3. In “RNA Thermometer-select the best assembly-liquid test ” , we tested the 9 circuits cultured in 5 different temperature: 28℃, 35℃, 37℃, 40℃ and 42℃. We found that results in liquid is quite different from results on agar:
Four U(K115002) under the control of J23101 works best, and Four U(K115002) under the control of J23119 works far weaker than J23101+K115002.

Fig.1. Fluorescence intensity for 9 circuits

4. In “RNA Thermometer- Measure RNAT under heat stress “ , we assembled 4 circuits( please see the circuits on Thermosensitive Regulator page ). And value it under 5 different temperatures: 28℃, 35℃, 37℃, 40℃ and 42℃. And successfully proved that fluorescence under heat stress will decrease. Here’s the results:

Fig.2. Fluorescence intensity of GFP under different temperature

We can see the Fluorescence intensity of GFP under the control of constitutive promoter begins to fall from 37℃.
However, the Fluorescence intensity of RFP under the control of RNAT begins to rise from 37℃.

Fig.3. Fluorescence intensity of RFP under different temperature

This indicate that the switch efficiency of RNAT is higher than only taking RFP as indicator can show.

5. In “Thermosensitive T7 RNA Polymerase”, we assembled 2 T7 expression device, under the control of PT7 with %4 activity and %21 activity.

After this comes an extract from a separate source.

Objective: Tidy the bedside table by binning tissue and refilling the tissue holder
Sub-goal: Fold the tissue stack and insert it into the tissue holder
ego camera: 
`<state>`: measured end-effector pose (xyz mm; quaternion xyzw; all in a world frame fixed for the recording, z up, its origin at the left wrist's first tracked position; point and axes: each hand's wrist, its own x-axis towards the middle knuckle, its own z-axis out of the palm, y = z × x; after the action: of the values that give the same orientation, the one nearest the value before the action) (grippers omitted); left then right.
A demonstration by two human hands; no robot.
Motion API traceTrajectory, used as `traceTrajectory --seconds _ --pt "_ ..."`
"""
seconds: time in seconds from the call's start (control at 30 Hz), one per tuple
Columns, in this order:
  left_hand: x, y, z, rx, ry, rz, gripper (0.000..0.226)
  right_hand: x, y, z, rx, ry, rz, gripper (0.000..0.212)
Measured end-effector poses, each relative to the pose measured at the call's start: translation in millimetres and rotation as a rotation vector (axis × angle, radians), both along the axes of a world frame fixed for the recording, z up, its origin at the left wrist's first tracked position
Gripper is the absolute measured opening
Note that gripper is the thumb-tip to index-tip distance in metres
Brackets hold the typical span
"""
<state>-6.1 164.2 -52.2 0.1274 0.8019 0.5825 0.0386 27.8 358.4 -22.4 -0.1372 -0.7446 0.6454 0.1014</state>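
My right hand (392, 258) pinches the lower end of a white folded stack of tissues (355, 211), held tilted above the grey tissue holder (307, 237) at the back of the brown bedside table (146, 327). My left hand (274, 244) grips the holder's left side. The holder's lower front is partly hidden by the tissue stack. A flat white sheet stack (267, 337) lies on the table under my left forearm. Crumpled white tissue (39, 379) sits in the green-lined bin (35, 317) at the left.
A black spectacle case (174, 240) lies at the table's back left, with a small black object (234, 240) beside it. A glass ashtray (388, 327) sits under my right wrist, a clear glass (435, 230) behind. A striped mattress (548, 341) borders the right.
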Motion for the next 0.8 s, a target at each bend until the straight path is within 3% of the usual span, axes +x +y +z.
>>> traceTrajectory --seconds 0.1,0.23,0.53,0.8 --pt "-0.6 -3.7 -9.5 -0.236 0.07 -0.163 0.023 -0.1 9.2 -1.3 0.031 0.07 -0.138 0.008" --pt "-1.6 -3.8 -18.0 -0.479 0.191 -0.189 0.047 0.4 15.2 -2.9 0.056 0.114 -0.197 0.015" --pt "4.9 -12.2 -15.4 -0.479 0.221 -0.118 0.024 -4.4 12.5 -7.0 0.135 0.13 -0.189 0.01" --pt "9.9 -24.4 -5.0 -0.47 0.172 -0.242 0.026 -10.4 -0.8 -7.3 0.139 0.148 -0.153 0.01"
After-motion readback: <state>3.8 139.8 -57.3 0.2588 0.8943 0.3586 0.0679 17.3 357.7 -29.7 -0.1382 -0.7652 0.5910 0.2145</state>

Here’s the results:

Fig.4. Fluorescence intensity of GFP under the control of 4% and 21% PT7

6. In “Thermosensitive T7 RNA Polymerase”, we tested the best induce concentration of arabinose, on agar and in liquid, here’s the results:

Fig.5. induce concentration test on agar

It’s obvious that the best induce concentration on agar is 2%.

Fig.6. induce concentration test in liquid

It’s obvious that the best induce concentration in liquid is 0.002%

7.We haven’t finish the circuits of thermosensitive T7 RNAP. Thus, there’s no more results for this section. But we really love this part, and will continue this work!